[Items listed in a dataset]
*** Block opens ***

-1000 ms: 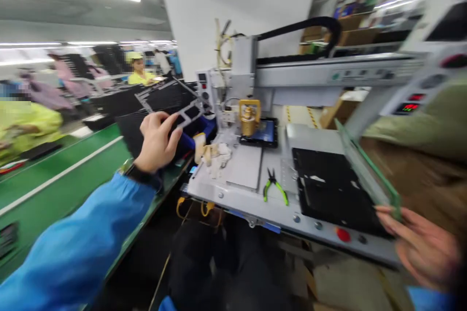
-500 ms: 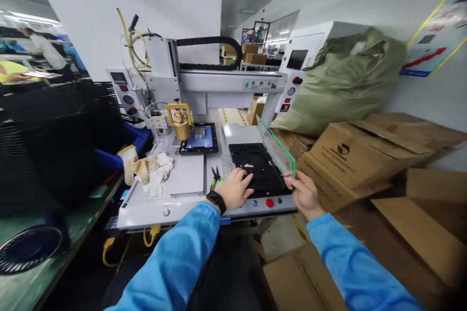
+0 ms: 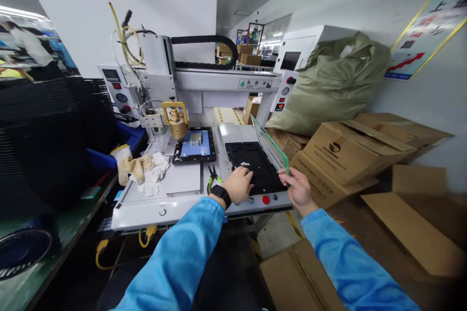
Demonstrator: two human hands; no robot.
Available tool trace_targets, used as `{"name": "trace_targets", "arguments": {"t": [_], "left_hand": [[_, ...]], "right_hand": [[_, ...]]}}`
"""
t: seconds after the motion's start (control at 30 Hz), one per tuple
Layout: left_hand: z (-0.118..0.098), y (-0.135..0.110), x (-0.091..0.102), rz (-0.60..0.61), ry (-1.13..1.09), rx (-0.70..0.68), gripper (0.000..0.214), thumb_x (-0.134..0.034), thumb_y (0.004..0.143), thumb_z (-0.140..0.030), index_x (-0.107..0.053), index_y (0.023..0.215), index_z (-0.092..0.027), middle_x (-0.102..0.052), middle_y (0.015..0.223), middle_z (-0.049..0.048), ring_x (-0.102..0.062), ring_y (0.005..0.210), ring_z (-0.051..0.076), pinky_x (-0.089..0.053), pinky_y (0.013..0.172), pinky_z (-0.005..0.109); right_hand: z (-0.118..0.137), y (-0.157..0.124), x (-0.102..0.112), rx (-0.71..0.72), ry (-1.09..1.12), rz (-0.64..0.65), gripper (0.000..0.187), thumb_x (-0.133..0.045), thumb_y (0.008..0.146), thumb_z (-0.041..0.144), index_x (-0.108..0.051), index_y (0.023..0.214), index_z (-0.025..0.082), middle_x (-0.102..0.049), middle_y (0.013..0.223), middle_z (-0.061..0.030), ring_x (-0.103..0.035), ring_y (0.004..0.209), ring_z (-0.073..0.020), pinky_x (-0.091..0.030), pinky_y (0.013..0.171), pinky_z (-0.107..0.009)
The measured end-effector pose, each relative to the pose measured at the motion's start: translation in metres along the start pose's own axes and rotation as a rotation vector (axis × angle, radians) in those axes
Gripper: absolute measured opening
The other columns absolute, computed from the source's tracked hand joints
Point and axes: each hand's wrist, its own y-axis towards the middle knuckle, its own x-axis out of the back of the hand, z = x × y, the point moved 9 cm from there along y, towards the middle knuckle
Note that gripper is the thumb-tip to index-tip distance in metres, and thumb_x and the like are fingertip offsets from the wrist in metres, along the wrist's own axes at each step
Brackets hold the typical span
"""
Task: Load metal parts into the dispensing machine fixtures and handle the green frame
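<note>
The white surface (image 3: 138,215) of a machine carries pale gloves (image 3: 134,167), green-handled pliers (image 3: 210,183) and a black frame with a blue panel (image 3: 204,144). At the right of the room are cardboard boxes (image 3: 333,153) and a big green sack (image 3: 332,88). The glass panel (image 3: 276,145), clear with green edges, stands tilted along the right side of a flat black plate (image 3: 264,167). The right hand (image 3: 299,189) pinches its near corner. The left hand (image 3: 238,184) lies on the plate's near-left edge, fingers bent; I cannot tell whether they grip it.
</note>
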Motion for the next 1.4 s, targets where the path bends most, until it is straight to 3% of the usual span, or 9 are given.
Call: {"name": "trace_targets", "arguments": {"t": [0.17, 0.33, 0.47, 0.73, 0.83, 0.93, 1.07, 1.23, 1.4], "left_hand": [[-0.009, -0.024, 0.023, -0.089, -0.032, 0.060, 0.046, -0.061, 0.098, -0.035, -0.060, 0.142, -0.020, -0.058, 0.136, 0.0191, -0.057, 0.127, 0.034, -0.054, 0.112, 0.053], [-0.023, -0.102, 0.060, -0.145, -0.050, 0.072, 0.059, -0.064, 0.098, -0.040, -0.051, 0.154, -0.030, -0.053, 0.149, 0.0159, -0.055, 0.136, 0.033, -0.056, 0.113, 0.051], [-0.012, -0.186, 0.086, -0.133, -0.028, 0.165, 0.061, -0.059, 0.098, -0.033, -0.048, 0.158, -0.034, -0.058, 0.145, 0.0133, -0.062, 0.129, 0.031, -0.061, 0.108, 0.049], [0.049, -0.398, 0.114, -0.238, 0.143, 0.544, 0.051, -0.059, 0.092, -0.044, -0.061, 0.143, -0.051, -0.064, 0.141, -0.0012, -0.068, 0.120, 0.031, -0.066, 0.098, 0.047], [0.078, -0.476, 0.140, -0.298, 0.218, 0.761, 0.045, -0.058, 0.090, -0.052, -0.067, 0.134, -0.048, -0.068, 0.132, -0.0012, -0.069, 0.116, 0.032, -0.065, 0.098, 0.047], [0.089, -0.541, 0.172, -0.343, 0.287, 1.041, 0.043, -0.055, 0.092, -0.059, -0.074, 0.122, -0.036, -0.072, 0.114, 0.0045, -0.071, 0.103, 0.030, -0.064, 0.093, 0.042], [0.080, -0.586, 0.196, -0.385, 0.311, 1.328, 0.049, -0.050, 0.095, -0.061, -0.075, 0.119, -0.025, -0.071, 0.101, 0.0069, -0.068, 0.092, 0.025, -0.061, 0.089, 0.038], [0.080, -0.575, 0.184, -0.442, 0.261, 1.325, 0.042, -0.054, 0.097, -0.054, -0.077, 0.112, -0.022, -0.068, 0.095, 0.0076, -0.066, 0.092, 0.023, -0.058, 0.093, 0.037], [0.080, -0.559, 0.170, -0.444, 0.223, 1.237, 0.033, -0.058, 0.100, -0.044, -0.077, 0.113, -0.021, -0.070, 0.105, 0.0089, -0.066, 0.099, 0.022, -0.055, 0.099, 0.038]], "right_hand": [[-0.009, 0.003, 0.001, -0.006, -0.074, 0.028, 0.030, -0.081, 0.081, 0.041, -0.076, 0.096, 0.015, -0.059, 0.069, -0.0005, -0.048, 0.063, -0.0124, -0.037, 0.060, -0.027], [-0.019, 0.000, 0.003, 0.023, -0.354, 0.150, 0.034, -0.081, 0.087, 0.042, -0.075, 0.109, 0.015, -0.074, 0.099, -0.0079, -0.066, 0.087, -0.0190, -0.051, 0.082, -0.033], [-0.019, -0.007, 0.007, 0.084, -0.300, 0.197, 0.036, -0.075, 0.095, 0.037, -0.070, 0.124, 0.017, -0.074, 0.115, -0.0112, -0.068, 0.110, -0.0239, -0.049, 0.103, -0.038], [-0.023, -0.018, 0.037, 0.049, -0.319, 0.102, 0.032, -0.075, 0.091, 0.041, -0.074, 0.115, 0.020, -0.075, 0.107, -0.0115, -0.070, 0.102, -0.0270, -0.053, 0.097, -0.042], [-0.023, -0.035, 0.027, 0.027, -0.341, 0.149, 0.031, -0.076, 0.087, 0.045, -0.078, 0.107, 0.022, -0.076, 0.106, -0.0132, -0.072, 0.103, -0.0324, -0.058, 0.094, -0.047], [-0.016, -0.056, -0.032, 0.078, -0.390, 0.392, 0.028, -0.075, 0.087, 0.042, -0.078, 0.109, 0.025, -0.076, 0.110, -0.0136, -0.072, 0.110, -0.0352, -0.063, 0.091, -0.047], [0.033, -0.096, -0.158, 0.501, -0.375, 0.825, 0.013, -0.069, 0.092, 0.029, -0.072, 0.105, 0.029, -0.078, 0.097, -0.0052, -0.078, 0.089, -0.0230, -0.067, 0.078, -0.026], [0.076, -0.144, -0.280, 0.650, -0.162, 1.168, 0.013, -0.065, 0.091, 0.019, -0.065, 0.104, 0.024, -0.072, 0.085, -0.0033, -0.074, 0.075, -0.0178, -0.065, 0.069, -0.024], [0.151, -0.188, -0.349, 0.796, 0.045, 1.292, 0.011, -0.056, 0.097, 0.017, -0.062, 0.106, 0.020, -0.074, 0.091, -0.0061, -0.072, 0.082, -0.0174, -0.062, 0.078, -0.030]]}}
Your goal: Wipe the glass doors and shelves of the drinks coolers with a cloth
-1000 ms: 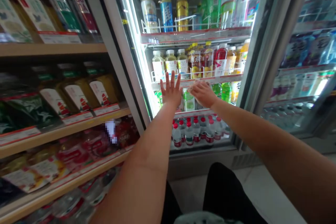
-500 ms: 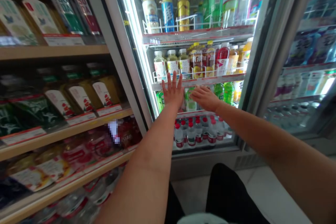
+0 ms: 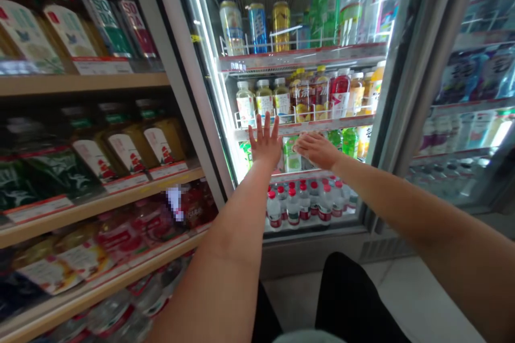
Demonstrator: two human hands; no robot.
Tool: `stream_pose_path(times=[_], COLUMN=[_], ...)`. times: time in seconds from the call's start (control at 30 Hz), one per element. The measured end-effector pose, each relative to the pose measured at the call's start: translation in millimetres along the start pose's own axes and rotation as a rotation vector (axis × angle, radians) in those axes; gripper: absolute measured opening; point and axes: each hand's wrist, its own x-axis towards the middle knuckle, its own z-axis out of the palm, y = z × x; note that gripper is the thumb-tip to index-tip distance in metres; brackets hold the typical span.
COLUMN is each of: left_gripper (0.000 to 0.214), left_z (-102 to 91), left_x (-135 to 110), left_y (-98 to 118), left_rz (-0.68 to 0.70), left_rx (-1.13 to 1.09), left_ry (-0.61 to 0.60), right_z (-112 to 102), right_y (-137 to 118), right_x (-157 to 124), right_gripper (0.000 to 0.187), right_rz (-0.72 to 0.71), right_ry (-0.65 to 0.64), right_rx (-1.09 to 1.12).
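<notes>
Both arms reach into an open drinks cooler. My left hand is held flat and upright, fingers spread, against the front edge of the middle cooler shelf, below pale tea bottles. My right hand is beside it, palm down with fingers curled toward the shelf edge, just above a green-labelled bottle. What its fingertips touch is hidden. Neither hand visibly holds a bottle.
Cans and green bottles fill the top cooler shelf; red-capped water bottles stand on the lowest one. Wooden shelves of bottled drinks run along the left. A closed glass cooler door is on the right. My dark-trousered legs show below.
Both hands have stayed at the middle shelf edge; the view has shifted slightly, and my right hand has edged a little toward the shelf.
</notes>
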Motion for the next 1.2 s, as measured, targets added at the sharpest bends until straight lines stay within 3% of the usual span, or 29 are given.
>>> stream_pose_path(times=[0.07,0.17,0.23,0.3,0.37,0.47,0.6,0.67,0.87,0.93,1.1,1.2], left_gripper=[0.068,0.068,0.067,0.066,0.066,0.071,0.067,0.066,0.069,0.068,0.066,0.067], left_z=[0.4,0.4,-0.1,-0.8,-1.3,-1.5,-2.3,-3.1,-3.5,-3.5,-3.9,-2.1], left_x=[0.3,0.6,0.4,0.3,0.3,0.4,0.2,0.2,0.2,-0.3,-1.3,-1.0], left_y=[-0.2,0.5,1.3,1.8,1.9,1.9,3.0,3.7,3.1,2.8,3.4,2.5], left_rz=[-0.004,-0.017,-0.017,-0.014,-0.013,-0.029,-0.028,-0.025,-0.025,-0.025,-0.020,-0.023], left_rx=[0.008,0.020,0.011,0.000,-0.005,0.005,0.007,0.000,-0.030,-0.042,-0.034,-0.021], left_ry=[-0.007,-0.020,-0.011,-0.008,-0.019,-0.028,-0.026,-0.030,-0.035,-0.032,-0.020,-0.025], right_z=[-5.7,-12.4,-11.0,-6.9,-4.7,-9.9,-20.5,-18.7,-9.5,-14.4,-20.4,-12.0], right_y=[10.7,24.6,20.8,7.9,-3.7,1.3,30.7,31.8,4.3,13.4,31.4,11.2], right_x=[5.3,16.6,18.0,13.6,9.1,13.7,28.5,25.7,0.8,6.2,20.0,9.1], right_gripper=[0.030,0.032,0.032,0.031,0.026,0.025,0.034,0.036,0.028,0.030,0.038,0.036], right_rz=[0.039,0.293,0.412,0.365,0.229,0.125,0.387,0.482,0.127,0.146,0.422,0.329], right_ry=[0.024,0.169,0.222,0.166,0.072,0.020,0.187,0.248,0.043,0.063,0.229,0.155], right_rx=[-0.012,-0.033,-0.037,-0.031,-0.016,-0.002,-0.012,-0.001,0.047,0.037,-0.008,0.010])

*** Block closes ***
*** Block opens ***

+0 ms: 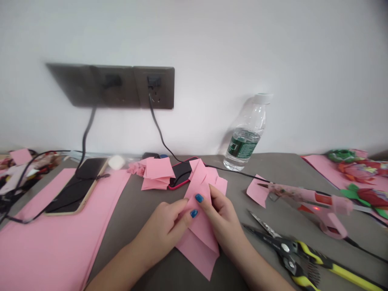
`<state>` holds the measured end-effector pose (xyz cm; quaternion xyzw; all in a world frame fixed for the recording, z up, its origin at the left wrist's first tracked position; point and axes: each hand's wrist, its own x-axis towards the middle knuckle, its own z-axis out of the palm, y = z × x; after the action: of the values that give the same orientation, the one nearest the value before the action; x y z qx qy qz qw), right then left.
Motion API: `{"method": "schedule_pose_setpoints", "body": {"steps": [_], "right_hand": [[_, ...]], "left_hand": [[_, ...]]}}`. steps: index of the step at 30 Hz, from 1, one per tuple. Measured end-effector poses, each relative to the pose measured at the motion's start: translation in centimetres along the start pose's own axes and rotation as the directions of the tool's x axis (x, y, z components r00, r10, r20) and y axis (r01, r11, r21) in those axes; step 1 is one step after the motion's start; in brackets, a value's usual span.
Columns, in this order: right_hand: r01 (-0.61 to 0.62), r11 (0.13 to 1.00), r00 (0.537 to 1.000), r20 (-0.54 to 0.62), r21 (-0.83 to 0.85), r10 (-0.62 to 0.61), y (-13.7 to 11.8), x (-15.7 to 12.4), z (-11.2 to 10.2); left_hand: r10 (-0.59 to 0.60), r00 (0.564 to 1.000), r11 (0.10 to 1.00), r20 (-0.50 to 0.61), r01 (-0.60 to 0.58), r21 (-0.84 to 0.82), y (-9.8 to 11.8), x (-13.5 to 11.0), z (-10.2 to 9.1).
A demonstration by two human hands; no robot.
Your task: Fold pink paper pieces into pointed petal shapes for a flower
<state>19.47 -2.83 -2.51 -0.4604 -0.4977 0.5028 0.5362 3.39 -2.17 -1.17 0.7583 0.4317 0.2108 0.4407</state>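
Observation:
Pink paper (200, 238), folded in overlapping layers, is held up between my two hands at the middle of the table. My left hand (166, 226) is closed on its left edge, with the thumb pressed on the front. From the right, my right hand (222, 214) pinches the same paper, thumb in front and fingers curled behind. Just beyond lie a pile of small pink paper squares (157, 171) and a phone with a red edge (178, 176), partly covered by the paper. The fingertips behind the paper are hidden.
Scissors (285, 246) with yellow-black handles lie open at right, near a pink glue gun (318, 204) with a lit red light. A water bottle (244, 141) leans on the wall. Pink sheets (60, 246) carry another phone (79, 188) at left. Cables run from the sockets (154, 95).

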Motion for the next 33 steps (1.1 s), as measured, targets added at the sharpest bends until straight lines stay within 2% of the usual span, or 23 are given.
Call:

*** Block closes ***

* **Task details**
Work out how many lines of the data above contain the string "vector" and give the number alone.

* **Answer space**
2